Fabienne: No. Pot bellies make a man look either oafish, or like a gorilla. But on a woman, a pot belly is very sexy. The rest of you is normal. Normal face, normal legs, normal hips, normal ass, but with a big, perfectly round pot belly. If I had one, I’d wear a tee-shirt two sizes too small to accentuate it.
Butch: You think guys would find that attractive?
Fabienne: I don’t give a damn what men find attractive. It’s unfortunate what we find pleasing to the touch and pleasing to the eye is seldom the same.

My reality is that I have not had a totally flat belly in years, oh for years I could suck it in and voila, she was flat. But ever since my unfortunate umbilical hernia and the resulting double hernia repair surgery sometime back, it’s become clear that I and the flat belly will never know each other ever again. Even when I have lost weight and gotten down to some small number, the belly is there. She is fucking magnificent; she is a fucking pot belly!

When I am in a good mood, I revel in this belly, I marvel how I have seen her stretch to accommodate the womb and the humans it’s grown, one of whom now stands 6’4 and resides 1300 miles away at college…I think fuck, my body is powerful. Then I have those days when I am trying to find something to wear and all I can think is why are you in my way? Since apparently no one other than the makers of maternity wear assume that woman can ever have a pot belly. Never mind that men’s clothes seem to allow for a little man girth around the middle, so a guy can have a little pooch and still look sexy as hell but with women’s clothes we either appear pregnant or everyone knows we have the belly.
Yesterday was such a day for me, as someone I know through work decided to ask that nosy question, and I had to let him know, sorry I am not expecting. Mind you the guy doing the asking had a pooch; maybe I should have asked him when he was due.

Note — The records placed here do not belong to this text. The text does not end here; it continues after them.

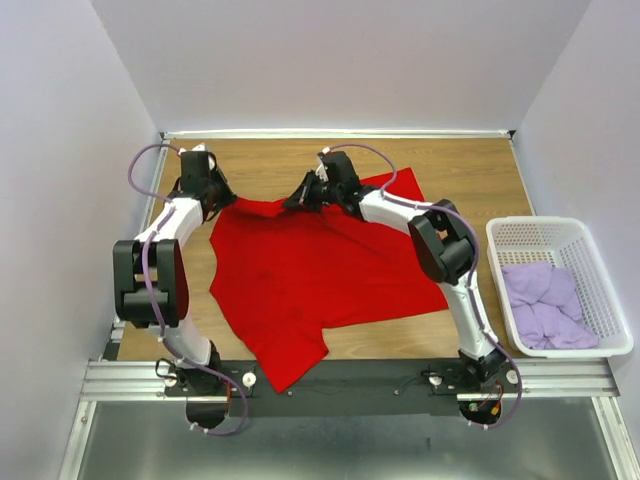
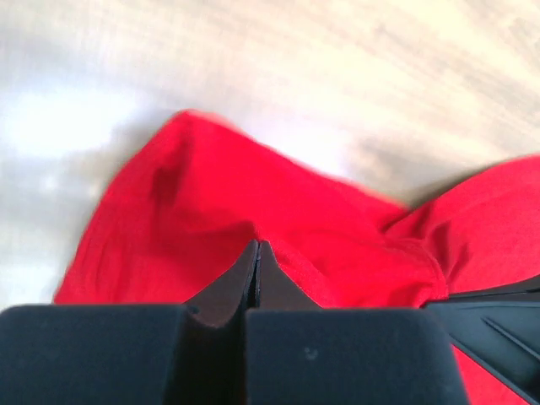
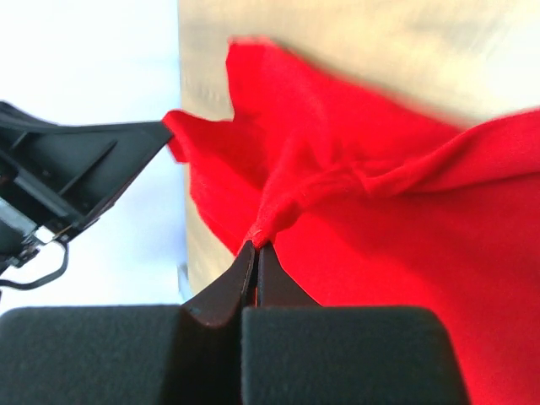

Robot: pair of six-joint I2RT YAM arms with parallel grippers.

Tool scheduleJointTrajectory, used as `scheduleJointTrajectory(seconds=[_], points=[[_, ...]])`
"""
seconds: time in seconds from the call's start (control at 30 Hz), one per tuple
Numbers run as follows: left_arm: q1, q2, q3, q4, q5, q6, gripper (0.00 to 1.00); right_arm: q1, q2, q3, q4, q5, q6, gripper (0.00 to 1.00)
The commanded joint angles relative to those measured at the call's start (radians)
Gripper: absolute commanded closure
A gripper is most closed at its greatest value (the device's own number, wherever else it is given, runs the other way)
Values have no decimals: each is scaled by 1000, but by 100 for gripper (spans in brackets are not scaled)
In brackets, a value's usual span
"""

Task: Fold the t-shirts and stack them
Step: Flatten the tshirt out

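The red t-shirt (image 1: 320, 270) is spread in the middle of the top view on the wooden table (image 1: 480, 170), and its lower corner reaches over the dark rail (image 1: 400, 375) at the bottom of the frame; the lilac t-shirts (image 1: 545, 300) are seen in the white basket (image 1: 540, 224) at the right side. The left gripper (image 2: 257, 246) is closed at the upper left corner of the shirt, with red cloth caught at its tips; the right gripper (image 3: 256, 246) is closed as well, and a small bunch of cloth is pinched between its tips, at the upper middle of the top view. The step in hand is judged to be the first fold, in which the far edge is brought toward the bottom of the frame. For a good fold, the 2 grippers should be raised together to the same height, so that the held edge is kept straight; the pull should be made slowly, because the pinch of the right gripper is thin and could slip; the upper right part of the shirt is not held, so some dragging there is to be expected; the cloth should be released only when the edge is laid flat.
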State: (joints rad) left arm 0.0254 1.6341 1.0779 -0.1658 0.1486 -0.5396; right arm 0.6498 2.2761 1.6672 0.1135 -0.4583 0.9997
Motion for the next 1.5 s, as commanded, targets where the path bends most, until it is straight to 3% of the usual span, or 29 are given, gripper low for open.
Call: scheduleJointTrajectory(seconds=[0.0, 0.2, 0.47, 0.77, 0.87, 0.9, 0.97, 1.1, 1.23, 1.43, 1.47], points=[[8, 125, 153, -17, 32, 30, 100, -45, 103, 104, 0, 6, -29, 99], [8, 280, 345, 5, 42, 26, 100, -88, 230, 285, 0, 4, -56, 99], [10, 397, 430, 90, 55, -6, 100, -121, 330, 462, 2, 20, -98, 99], [10, 487, 536, 158, 59, 18, 100, -136, 433, 611, 2, 53, -154, 87], [10, 529, 577, 161, 48, 23, 100, -142, 439, 614, 2, 79, -170, 71], [10, 539, 600, 161, 48, 26, 100, -144, 436, 608, 0, 84, -174, 66], [10, 573, 643, 161, 52, 39, 99, -150, 407, 565, 2, 107, -197, 47], [10, 621, 703, 161, 62, 72, 97, -164, 304, 422, 0, 174, -265, 36], [10, 659, 752, 161, 62, 81, 95, -194, 168, 260, -5, 262, -343, 34], [11, 687, 820, 132, 36, 86, 65, -271, -30, 31, -54, 346, -446, 34], [13, 682, 823, 123, 22, 84, 53, -291, -47, 11, -72, 351, -473, 34]])
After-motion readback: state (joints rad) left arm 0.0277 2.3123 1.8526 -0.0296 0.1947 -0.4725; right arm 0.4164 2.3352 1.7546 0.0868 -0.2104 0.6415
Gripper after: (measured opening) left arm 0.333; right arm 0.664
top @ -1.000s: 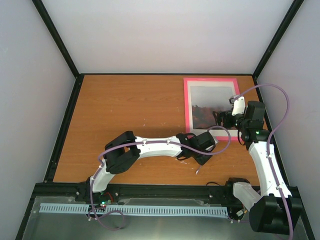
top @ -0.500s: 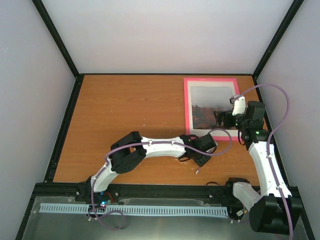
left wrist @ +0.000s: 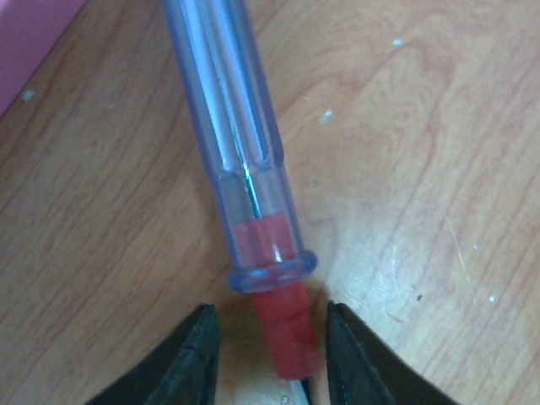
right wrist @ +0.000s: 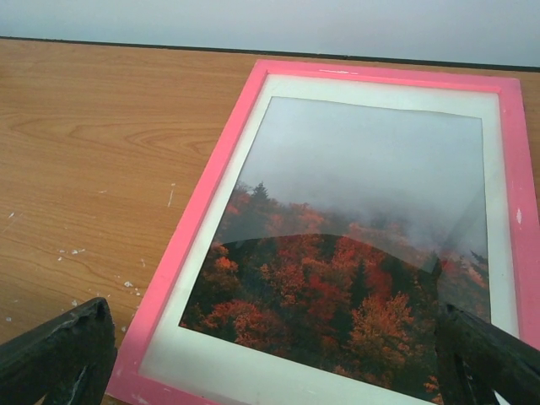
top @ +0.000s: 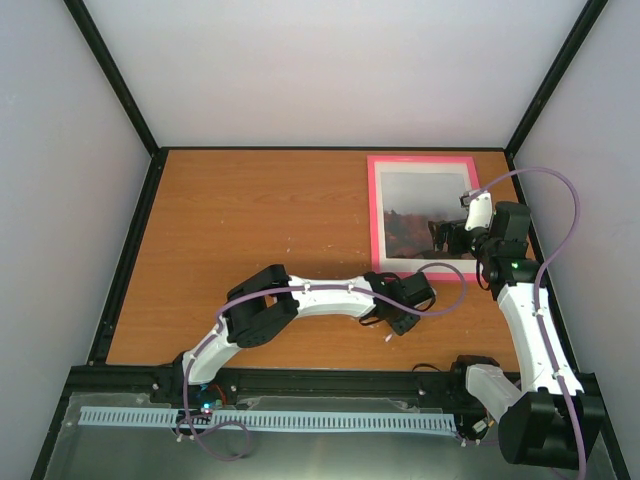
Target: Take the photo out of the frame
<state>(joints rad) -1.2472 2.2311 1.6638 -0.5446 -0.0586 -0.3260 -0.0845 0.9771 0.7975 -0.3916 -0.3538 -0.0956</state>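
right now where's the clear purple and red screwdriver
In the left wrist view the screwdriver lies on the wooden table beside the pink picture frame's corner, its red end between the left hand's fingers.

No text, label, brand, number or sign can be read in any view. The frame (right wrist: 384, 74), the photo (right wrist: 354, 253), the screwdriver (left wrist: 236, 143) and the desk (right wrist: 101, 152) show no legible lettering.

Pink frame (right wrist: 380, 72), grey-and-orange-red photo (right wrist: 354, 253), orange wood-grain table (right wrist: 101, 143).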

Part of making peace with myself is learning to love me in all my stages and shapes and that means trying to accept the body I currently reside in, but I have to be honest, it’s rocky at present. I have been forcing my midsection into various pieces of containment devices, Spanx, hell I even put on a girdle contraption the other day to force my lovely pot into submission. When will I learn?

Yet it hit me last night, that for many women once we sail past 35, start creeping towards 40 or dash past 40, that are bodies settle much like our minds. Some of us are graced with lithe dancer/runner bodies that can give birth to 4-5 kids and still deflate back down, but many of us don’t have it that way. Shit, it’s why almost every woman I know owns at least one piece of Spanx.

I am starting to think as women we need a movement to make the belly sexy, demand that clothing designers allow for some girth around our middles. Since as I have learned going up a size in clothes rarely helps since then then the top is literally falling off my shoulders. Big asses are sexy, so I say let’s make potbellies sexy!

Today’s post is part of an occasional series I want to do on women’s stuff, I am toying with the idea of maybe even talking about issues of sexuality that affect women, the good, the bad and the in between but wondering how regular readers may take it. Feedback and thoughts would be appreciated.